仕事を終えて帰宅すると、居間で両親を前に弟が話していた。

「ただいま。」の声も聞こえないほどの話だったようだ。


「ただいま。」

「あ……お帰り。」

「姉ちゃん、座って。」

「今から御飯、食べるんやけど……。」

「座って。」

「なんなん?」

「姉ちゃん、俺、結婚するから……。」

「けっ…こん?」

「うん。」

「そやからね、もうちょっと後にしなさい。ねぇお父さん。」

「ちょっと待って。結婚って、するの?」

「うん。」

「幸一郎が大学卒業したら直ぐに結婚するいうて聞かへんのや。
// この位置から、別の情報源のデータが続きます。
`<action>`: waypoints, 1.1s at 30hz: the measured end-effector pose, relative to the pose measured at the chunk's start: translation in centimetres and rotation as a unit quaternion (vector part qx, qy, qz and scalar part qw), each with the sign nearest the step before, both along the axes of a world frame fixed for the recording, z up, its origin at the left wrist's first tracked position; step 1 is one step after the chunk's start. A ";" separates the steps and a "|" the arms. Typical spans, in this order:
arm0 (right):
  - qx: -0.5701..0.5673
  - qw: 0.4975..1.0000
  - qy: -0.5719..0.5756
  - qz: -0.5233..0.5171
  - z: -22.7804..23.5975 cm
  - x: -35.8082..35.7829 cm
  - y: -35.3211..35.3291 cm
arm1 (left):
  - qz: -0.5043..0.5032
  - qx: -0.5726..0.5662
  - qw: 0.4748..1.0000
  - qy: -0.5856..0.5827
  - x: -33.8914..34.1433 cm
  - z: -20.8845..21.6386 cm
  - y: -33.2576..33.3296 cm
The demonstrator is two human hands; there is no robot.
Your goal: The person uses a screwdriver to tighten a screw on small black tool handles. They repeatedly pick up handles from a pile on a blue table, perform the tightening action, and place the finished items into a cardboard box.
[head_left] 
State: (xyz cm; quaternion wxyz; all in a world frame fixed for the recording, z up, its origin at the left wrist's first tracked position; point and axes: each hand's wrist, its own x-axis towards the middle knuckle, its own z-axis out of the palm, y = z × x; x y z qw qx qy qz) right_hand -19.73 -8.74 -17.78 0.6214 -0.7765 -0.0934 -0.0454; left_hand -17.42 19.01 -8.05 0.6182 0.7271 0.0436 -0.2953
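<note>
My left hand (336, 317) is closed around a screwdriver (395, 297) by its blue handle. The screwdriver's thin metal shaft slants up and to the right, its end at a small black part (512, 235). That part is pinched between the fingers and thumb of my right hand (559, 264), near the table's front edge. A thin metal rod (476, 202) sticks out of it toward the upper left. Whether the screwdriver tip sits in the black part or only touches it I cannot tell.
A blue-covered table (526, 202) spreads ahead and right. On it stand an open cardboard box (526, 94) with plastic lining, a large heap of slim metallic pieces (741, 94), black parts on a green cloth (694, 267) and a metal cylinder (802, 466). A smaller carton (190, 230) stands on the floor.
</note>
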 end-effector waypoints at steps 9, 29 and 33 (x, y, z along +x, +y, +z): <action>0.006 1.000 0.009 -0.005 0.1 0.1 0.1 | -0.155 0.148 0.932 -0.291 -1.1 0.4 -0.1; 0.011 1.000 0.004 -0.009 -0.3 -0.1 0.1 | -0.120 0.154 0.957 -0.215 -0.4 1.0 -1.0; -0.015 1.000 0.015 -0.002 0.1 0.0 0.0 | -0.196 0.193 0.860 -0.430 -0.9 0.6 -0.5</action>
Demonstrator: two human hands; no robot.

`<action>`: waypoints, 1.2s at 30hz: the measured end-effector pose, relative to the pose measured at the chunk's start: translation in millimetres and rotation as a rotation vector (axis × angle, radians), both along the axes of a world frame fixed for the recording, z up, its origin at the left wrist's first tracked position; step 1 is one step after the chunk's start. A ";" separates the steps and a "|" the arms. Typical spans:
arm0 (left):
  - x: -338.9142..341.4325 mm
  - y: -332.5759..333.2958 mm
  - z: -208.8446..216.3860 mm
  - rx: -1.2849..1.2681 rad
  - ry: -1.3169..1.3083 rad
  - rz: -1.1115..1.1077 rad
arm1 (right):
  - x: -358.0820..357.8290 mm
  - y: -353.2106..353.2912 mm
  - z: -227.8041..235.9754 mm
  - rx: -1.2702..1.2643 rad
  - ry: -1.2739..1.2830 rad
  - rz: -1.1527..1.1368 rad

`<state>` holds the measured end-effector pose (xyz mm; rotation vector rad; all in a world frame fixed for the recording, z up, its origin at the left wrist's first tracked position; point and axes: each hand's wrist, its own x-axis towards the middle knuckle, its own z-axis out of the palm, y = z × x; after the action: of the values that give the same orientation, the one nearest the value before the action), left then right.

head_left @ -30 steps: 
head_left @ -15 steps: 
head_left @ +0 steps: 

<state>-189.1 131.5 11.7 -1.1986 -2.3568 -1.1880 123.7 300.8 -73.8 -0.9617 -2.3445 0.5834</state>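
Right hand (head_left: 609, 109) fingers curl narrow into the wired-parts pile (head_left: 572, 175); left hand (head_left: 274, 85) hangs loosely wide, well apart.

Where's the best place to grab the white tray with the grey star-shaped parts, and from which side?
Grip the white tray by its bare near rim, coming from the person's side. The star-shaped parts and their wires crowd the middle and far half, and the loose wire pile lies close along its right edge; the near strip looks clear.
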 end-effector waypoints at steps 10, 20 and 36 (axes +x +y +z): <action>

」

「幸ちゃん、彼女ともう、そんな話出てるんやね。」

「父さん、母さん、俺の気持ちは変わらへんから……。

 姉ちゃん待ってたら、ずっと彼女を待てせてしまうやん。

 俺も彼女も就職が決まったから、もう卒業までに婚約したいんや。」

「幸一郎……まさかとは思うけど、出来たんか?」

「出来た?」

「赤ちゃんや。そんなに結婚、急ぐんやから…。」

「出来てないよ。」

「ホンマか?」

「ホンマや。」

「急ぐ訳は姉ちゃんに何の気配も無いからや。」

「……ええやん。結婚したら!」

「順番がちゃう!」

「お父さん、お母さん、ええと思うで。

 今時、順番って誰も気にせえへんわ。」

「アホかっ。順番、今も気にする人はおる。」

「せやけど……仕方(しゃあ)ないやん。

 幸ちゃん、もう決めてしもうたら? 二人で……。」

「浩子!」

「お父さん、順番、気にせんといてよね。

 私、元気で働けてるから心配せんといて。」

「父さん、母さん、今度挨拶しに行ってきます。日も決まってます。」

「なんや……もう何もかも決めてるんや無いか。

 幸せになりぃや。」

「父さん!」

「お父ちゃん、順番。」

「お母ちゃん、もう仕方(しゃあ)ない。

 先方への挨拶、親抜きでええんか?」

「行ってくれるん?」

「行くしかないやろ。」

「ありがとう。お願いします。」

「幸ちゃん、良かったね。幸せにならなアカンよ。」

「うん。姉ちゃん。

 姉ちゃんも早よ見つけなアカンで。

 もう年増になってしまうで。」

「放っといて!」


弟の結婚は直ぐに決まった。

若いから結納は無しにしたようだ。

結婚は1年後、式場も決まり新婚旅行先も決まった。

会社で弟の結婚を話すと、弥生ちゃんは「弟さん、同い年ですね。彼女と…。」と言い、「私も同い年、内山先輩も同い年、先輩の同期の人も高卒の同期同士の結婚やから同い年ですね。同い年、多いなぁ。」と言った。

よくよく見ると、周囲の既婚者は同い年が多い。

私は「ホンマ、みんな同い年やわ。」と答えた。